In other news, I was “supposed” to be doing jury service this week and next. Those that know me and my background will understand why this was so exciting for me. I know you’re not supposed to talk about jury service, however on the basis that the defendant ended up acquitted before we’d even set foot in a court room coupled with the fact that there were no further trials for us, I think I’m pretty safe. In amongst the disappointment I’ve got to admit that there was a shred of relief. I mean – bowel urgency in a court room ain’t gonna be a good look! Plus, with no sign of my fatigue going anywhere, I was worrying about how well I would be able to concentrate on the case. In fairness, I was honest with the woman that looks after the jury early on (she’s got a proper title but I can’t remember it for the life of me!) and she was amazing about how we could manage it. So if you have MS and get called up for jury service, my advice would be to be open and honest. They want to support you as much as possible.

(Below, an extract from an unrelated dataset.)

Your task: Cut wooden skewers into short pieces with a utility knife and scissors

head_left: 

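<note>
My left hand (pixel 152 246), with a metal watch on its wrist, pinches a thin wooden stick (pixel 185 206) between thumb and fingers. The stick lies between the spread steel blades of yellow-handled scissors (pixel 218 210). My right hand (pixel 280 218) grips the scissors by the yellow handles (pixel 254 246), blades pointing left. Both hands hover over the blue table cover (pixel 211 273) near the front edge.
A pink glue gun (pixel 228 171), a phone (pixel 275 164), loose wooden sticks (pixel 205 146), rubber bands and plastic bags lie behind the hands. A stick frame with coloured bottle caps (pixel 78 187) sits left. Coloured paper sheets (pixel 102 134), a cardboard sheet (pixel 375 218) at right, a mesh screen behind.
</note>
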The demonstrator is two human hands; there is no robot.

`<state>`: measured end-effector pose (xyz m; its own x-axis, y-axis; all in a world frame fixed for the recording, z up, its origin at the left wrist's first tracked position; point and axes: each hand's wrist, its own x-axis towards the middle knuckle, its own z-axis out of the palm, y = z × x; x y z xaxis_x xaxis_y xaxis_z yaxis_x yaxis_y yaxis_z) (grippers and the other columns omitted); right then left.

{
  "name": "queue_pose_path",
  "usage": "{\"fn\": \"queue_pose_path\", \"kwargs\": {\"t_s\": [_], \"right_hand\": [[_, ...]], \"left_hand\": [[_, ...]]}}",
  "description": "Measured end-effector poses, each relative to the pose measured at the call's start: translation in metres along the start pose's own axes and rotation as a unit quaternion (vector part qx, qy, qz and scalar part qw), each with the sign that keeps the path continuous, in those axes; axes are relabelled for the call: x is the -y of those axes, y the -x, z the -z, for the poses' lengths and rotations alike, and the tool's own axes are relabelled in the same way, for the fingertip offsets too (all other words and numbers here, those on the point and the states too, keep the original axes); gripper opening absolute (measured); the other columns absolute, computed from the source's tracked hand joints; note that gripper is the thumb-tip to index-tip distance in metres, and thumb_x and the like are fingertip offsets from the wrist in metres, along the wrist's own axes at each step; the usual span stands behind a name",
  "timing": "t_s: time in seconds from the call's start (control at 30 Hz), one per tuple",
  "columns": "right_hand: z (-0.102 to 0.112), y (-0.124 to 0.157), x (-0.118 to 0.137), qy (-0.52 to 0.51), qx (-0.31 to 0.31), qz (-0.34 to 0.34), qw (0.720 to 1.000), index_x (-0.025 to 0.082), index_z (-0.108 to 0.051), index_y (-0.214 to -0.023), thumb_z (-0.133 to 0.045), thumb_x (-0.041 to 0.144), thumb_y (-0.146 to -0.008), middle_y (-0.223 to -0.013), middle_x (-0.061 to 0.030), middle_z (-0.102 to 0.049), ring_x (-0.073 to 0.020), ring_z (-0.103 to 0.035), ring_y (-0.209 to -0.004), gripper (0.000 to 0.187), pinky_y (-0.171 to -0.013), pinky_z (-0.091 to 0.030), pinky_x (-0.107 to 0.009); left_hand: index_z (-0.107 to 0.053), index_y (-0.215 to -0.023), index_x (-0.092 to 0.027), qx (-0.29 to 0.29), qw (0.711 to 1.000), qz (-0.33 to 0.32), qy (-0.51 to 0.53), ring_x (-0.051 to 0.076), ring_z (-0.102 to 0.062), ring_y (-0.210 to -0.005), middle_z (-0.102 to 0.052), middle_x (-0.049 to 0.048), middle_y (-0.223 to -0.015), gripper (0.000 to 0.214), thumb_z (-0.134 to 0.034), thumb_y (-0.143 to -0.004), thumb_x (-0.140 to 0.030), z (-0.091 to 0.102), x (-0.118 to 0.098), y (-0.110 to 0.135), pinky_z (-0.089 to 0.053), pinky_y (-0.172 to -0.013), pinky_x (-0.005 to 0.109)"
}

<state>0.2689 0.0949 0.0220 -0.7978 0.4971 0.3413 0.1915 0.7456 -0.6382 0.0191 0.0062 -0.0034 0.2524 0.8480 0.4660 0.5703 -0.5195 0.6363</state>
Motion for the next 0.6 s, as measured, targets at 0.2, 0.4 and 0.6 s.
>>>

In more positive stuff, I am absolutely LOVING Reiki. I’m going to talk about it at length in a future blog post because it deserves lots of words and attention spent on it! I’ve also finally had the chance to write my blogs for MS-UK, who asked me to guest blog for them about three months ago. In an attempt to redeem myself, I sent them a couple of posts that they could publish. They’re edited down versions of blogs I’ve posted on here, as they only have a 400 word limit. As soon as they’ve gone live, I’ll link them up here.

All in all, I feel like I’m coming to terms with my MS more and more everyday. On the days when I’m not overcome with fatigue, I feel as good as I get. And I can’t complain about that. It’s still shit. It’ll never stop being shit, but I’m starting to notice the gifts it has given me. Which is a story for another time…

 

*If you haven’t got the foggiest what I’m on about, BAU stands for “Business as Usual” and it’s a term used in the corporate working world for you normal, everyday work. There’s nothing special, exciting or exceptional about it. It’s just your average day.